§ **Task item**:
Going from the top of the listing below to the line that holds "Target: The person", reproduce each line exactly; no pictures.

§ **Given entries**:
========================================
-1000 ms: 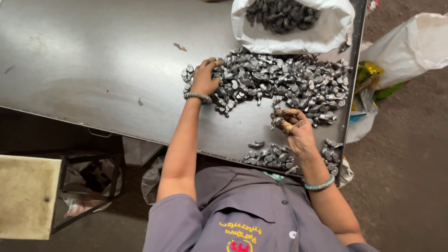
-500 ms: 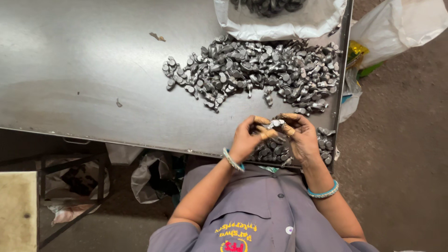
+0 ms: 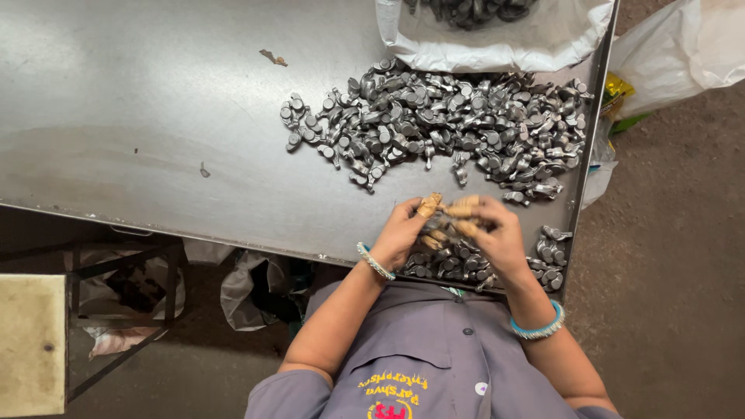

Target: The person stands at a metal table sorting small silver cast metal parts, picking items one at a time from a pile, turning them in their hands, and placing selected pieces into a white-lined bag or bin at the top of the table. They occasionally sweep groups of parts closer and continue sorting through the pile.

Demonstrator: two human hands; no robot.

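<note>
The left hand [image 3: 400,233] has left the big pile [image 3: 442,124] and joined the right hand [image 3: 497,237] at the surface's [image 3: 155,116] near edge, both clamped together on small metal parts [image 3: 446,225] above the smaller heap [image 3: 466,264].

Dressed in a grey short-sleeved work shirt [image 3: 434,349] with a collar, small dark buttons down the front and yellow and red embroidery on the chest. Bare forearms below the sleeves, with a thin pale beaded bangle [image 3: 375,261] around the wrist of the left hand [image 3: 403,233] and a wider turquoise bangle [image 3: 537,326] around the wrist of the right hand [image 3: 500,240]. Tan coverings, ridged like wrapped tape, over several fingertips [image 3: 429,206] of both hands.
</note>
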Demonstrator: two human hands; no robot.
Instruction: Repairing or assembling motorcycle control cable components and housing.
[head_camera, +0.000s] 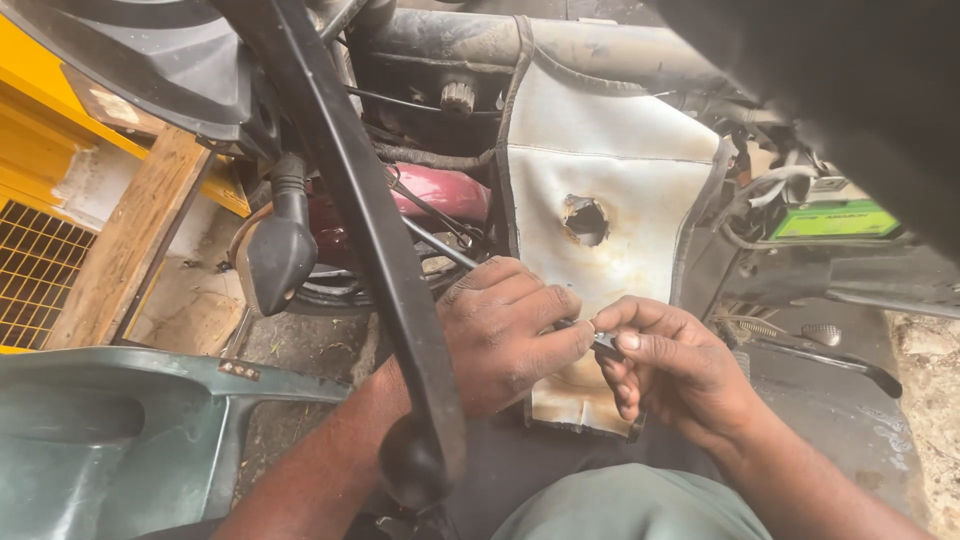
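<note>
Left hand (505, 330): closed, fingers pinching one end of a small dark metal part (603, 343).
Right hand (665, 365): closed, thumb and forefinger gripping the other end of the part.
Part: held between both hands, just in front of the stained white cover (600, 200).
Doing it well: probably hold the part firm and work with fingertips only.
Containers: none visible near the hands.

Blocked on left by black lever (370, 230) w/ knob (412, 462), crossing just beside left hand (505, 335). Tight ahead: white cover (610, 190) w/ hole, cables behind. Open floor (830, 420) to right, past pedals (822, 335).
</note>
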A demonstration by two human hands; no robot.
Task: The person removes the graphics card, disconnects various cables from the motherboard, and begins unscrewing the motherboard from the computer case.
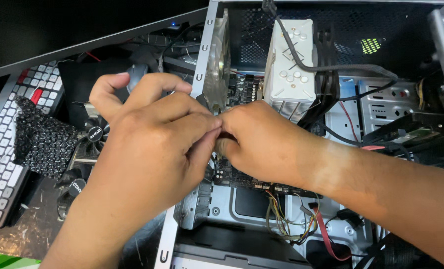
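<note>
1. In the head view, an open computer case (pixel 202 65) is seen lying on its side on the tabletop (pixel 30 234), so that the motherboard (pixel 242 174) faces upward and can be reached from above.
2. The left hand (pixel 152 149) and the right hand (pixel 267 144) are brought together over the case edge, just below the clear case fan (pixel 217 62). The fingertips of both are pinched narrow and meet at one spot, as though something small is gripped between them; what it is cannot be told, since it is hidden by the fingers.
3. The left thumb and forefinger are raised and curled apart from the pinch, touching nothing.
4. A white tower cooler (pixel 292 65) is seen standing on the board just beyond the right hand, with a black cable (pixel 331 67) draped across it.
5. Loose coloured wires (pixel 287 219) and a red flat cable (pixel 326 234) are seen below the right wrist, on the case floor.
6. Left of the case, a graphics card (pixel 90 144), a piece of black bubble wrap (pixel 40 139) and a keyboard (pixel 2 164) are laid out.
</note>
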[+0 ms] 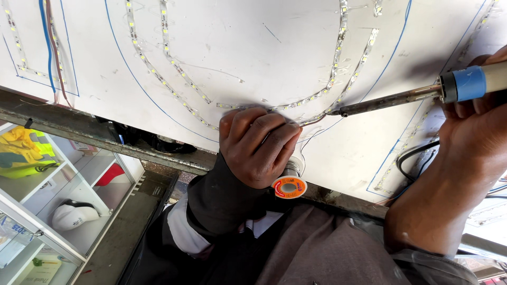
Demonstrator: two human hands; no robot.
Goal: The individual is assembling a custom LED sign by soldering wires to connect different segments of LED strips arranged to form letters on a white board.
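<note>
R hand (472,132) grips soldering iron (401,98) — tip at LED strip (317,95); L hand (259,145) grips solder spool (289,186) on white panel (253,47).

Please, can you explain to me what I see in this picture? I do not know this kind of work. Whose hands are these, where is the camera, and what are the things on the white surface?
The camera sits on the person's head and looks down at the person's own two bare hands. The right hand holds a soldering iron with a blue collar; its tip meets a strip of small lights stuck in curves on a white board with blue drawn lines. The left hand holds a thin solder wire up to that tip. A solder spool with an orange face is under this hand. At lower left are shelves with a white helmet.
</note>
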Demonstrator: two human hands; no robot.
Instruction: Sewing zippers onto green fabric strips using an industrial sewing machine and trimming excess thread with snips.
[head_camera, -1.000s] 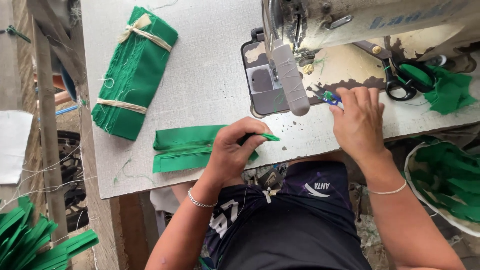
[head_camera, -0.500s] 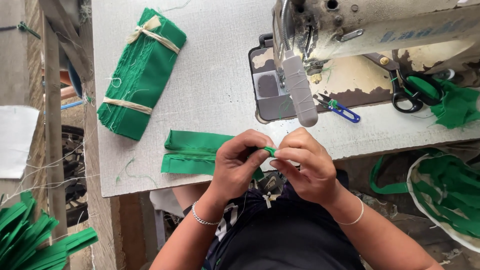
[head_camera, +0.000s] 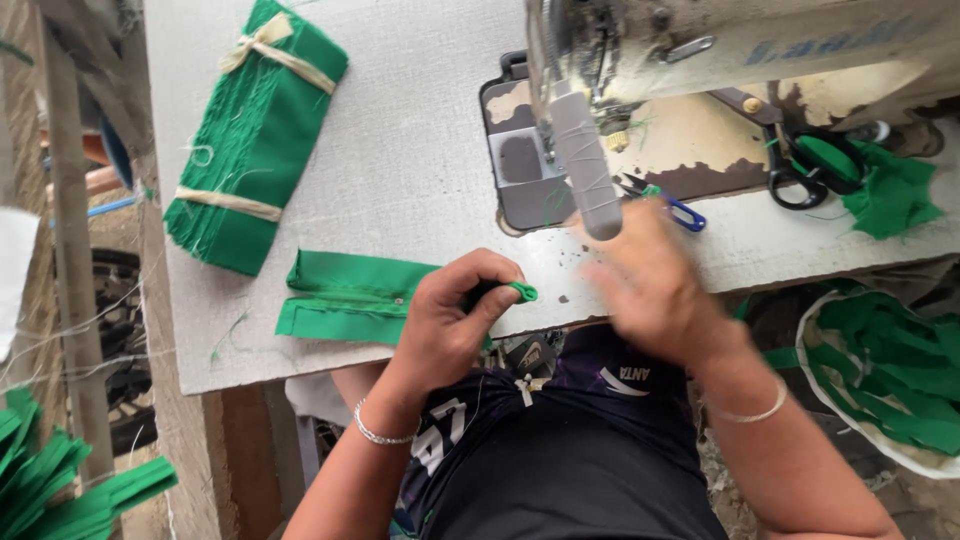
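Note:
My left hand (head_camera: 455, 315) pinches the end of a folded green fabric piece (head_camera: 345, 297) that lies at the front edge of the grey table (head_camera: 400, 150). A small green tip sticks out between its fingers. My right hand (head_camera: 650, 285) is blurred, hovering just right of the left hand and below the sewing machine (head_camera: 700, 50). It appears to hold nothing, its fingers loosely apart. A small blue-handled thread snip (head_camera: 672, 203) lies just beyond it on the machine bed.
A tied bundle of green fabric pieces (head_camera: 255, 135) lies at the table's left. Black scissors (head_camera: 800, 170) and a green scrap (head_camera: 895, 195) sit at the right. A white basket (head_camera: 890, 370) of green strips stands below right. More green strips (head_camera: 50, 470) lie bottom left.
One second ago my right hand was by the snip; then it met the left hand at the fabric tip. Now it has pulled away to the right, towards the machine.

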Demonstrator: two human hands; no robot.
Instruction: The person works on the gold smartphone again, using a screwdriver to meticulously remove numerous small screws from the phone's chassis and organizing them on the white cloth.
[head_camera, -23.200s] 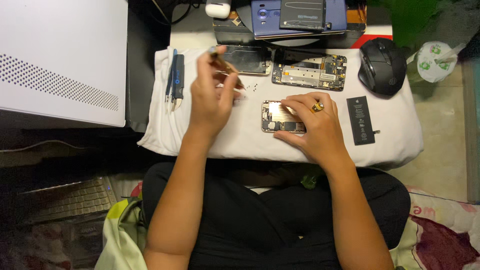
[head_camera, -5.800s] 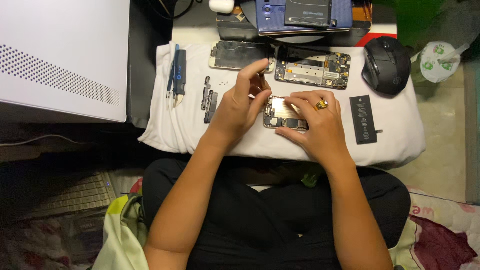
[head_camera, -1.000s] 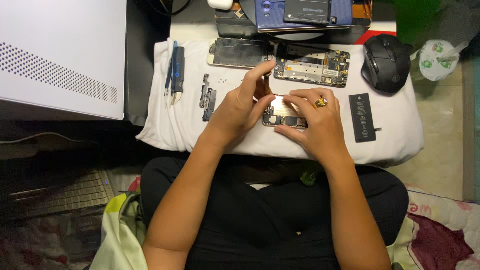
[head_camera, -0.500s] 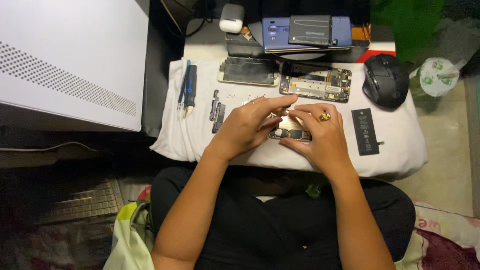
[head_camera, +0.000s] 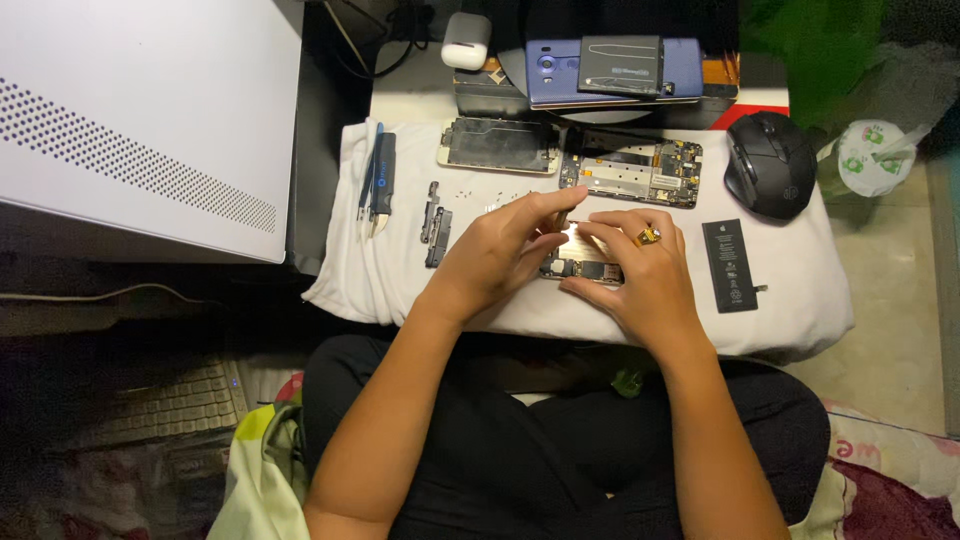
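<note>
The phone (head_camera: 582, 262) lay open mid-cloth (head_camera: 800, 310), right hand (head_camera: 640, 280) pressing it flat, left hand (head_camera: 505, 250) pinching a small tool (hard to make out) into it; battery (head_camera: 730, 265), brackets (head_camera: 434, 222) and screen (head_camera: 498, 146) were already out, reassembly seemingly all left.

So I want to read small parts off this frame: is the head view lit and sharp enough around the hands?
Head view: a bright glare spot sits on the opened phone between the left hand and right hand; the white cloth is evenly lit, the floor and lap dark; fine parts look soft, too small to read.
</note>
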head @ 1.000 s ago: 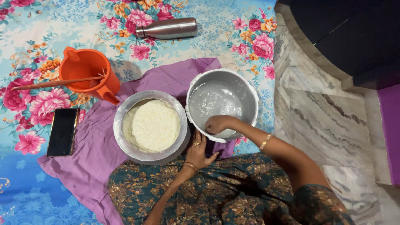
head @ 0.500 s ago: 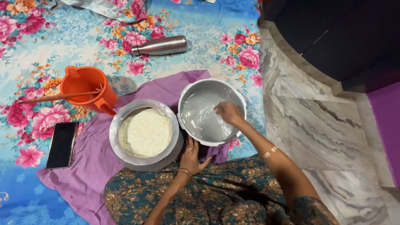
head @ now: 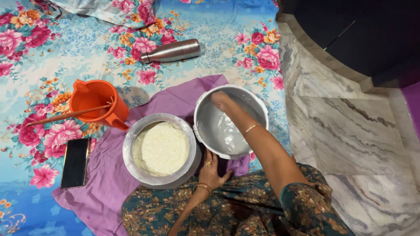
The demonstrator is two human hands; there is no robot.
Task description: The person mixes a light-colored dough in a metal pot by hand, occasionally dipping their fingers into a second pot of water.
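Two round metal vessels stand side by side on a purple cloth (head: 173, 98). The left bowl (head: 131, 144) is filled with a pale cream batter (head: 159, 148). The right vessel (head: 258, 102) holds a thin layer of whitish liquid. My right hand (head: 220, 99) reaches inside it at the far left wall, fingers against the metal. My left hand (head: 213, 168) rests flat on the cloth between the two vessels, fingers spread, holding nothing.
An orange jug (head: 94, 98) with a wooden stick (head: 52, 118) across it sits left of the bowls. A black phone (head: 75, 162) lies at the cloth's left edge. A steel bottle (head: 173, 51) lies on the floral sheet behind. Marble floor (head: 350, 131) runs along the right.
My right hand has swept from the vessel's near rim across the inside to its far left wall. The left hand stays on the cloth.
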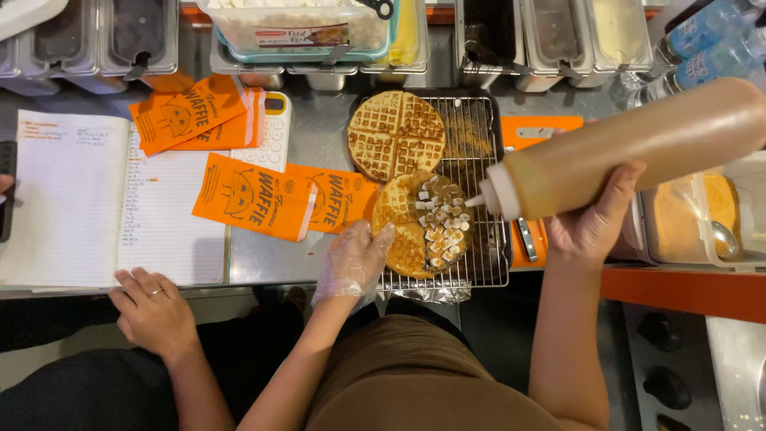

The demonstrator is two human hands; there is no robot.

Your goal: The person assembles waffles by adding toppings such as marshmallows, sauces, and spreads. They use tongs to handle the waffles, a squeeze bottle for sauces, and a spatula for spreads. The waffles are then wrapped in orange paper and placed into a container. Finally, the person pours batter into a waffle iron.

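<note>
Tan sauce bottle (638,148), soft and squeezable, is gripped mid-body by right hand (594,219), nozzle over marshmallow-topped waffle (423,227) on wire rack (483,275). Waffle, judged crisp and breakable, is steadied at its edge by gloved left hand (355,259), fingers flat.

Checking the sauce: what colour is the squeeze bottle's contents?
Caramel brown in the plastic squeeze bottle, white nozzle; head view.
</note>
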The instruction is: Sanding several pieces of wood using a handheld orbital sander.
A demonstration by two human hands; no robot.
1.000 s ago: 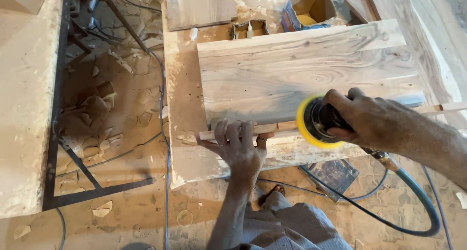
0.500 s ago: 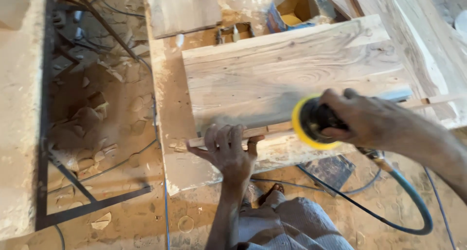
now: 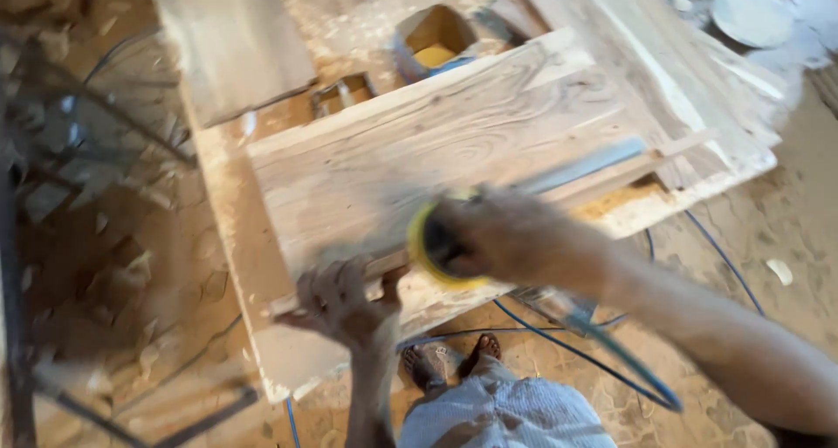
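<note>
I see my right hand (image 3: 515,239) gripping the yellow sander (image 3: 434,254) at the wooden plank's (image 3: 436,143) near edge, my left hand (image 3: 342,300) spread open, pressing that edge beside it.

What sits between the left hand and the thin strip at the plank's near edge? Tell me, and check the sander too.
Nothing visible does. The left hand already rests on the thin wooden strip along the near edge of the plank. The right hand covers the yellow-padded sander, which sits at that same edge. Motion blur hides finer contact.
</note>
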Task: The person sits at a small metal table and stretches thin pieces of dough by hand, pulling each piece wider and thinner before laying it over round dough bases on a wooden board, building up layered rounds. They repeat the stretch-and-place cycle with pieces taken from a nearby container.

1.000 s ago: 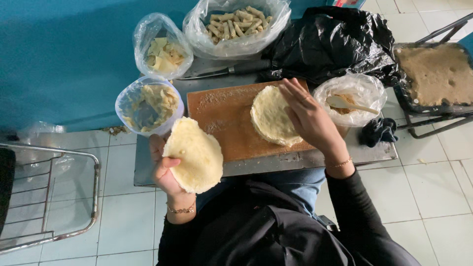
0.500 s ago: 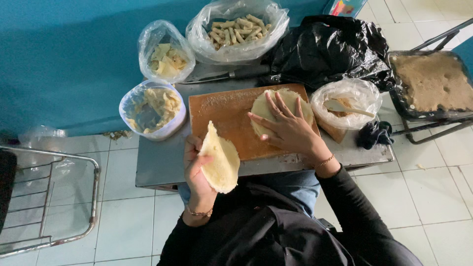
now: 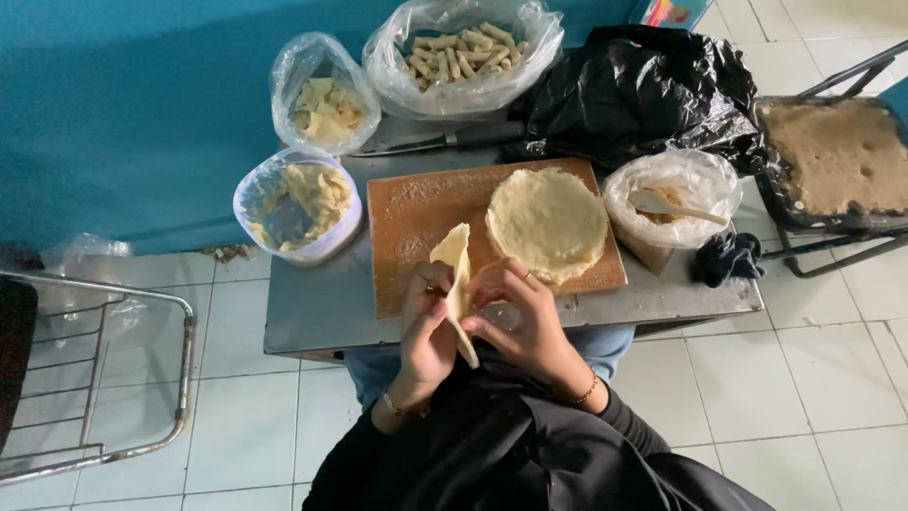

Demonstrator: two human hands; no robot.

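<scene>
Both hands up front at the near edge of the desk [image 3: 312, 322], pinching one thin pale dough sheet [image 3: 457, 284] between them. Left hand [image 3: 426, 326] grips it from the left side, right hand [image 3: 520, 317] from the right, fingers curled onto it; the sheet stands edge-on, nearly vertical, top tip over the wooden board [image 3: 426, 213]. Stack of round dough sheets [image 3: 547, 222] sits on the right half of the board, just beside the held sheet, not touching it. Left of the board: tub of yellowish filling [image 3: 298, 203]. Behind: small bag of pale pieces [image 3: 323, 95], big bag of rolled sticks [image 3: 463, 52], knife [image 3: 435, 140], black bag [image 3: 643, 90]. Right of the board: bag-lined container with spoon [image 3: 673, 194], dark cloth [image 3: 728, 257].
</scene>
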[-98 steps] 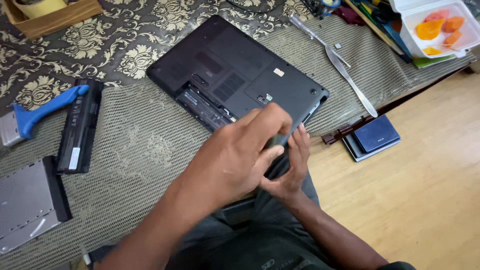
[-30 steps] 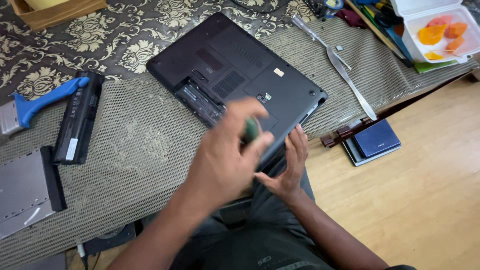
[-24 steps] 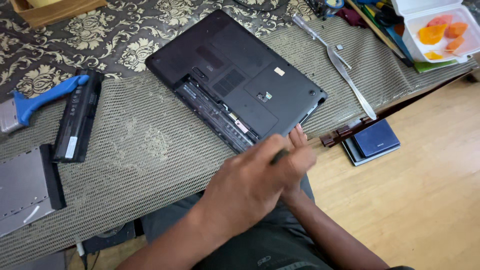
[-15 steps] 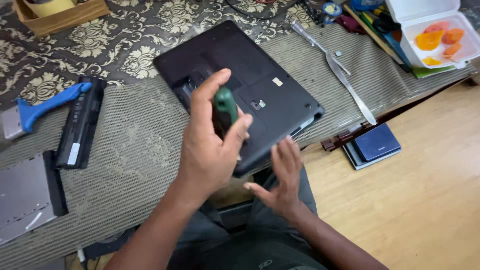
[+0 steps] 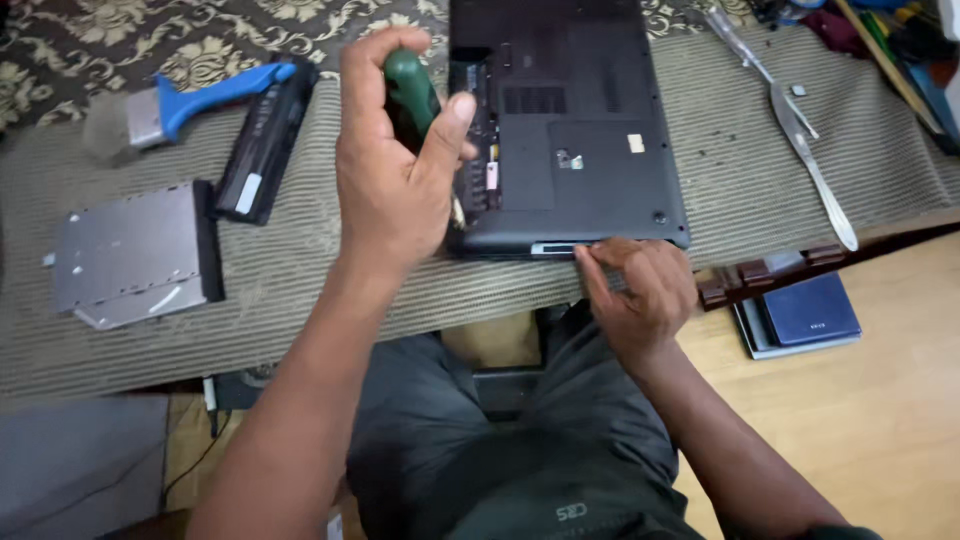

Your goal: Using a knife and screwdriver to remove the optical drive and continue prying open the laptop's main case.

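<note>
1. Head view: the left hand grips a green-handled screwdriver, its tip down at the near-left corner of the upturned black laptop, now squared to the table edge. The right hand, fingers curled, pinches the laptop's front edge.
2. Half a second earlier the screwdriver was raised clear, the right hand open, the laptop angled.
3. The removed battery lies well left.

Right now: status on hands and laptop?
Left hand grips green-handled screwdriver. Right hand at near edge of upturned laptop. Nothing blocking.
</note>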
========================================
§ **Result for this exercise**:
-1000 ms: 
-500 ms: 
+0 ms: 

Target: The person stands at a metal table sorting small silver cast metal parts, picking items one at a time from a pile, turning them in their hands, and placing selected pieces into a white-lined bag or bin at the top of the table. They occasionally sweep groups of parts closer and continue sorting through the pile.

No additional work is needed on this exercise.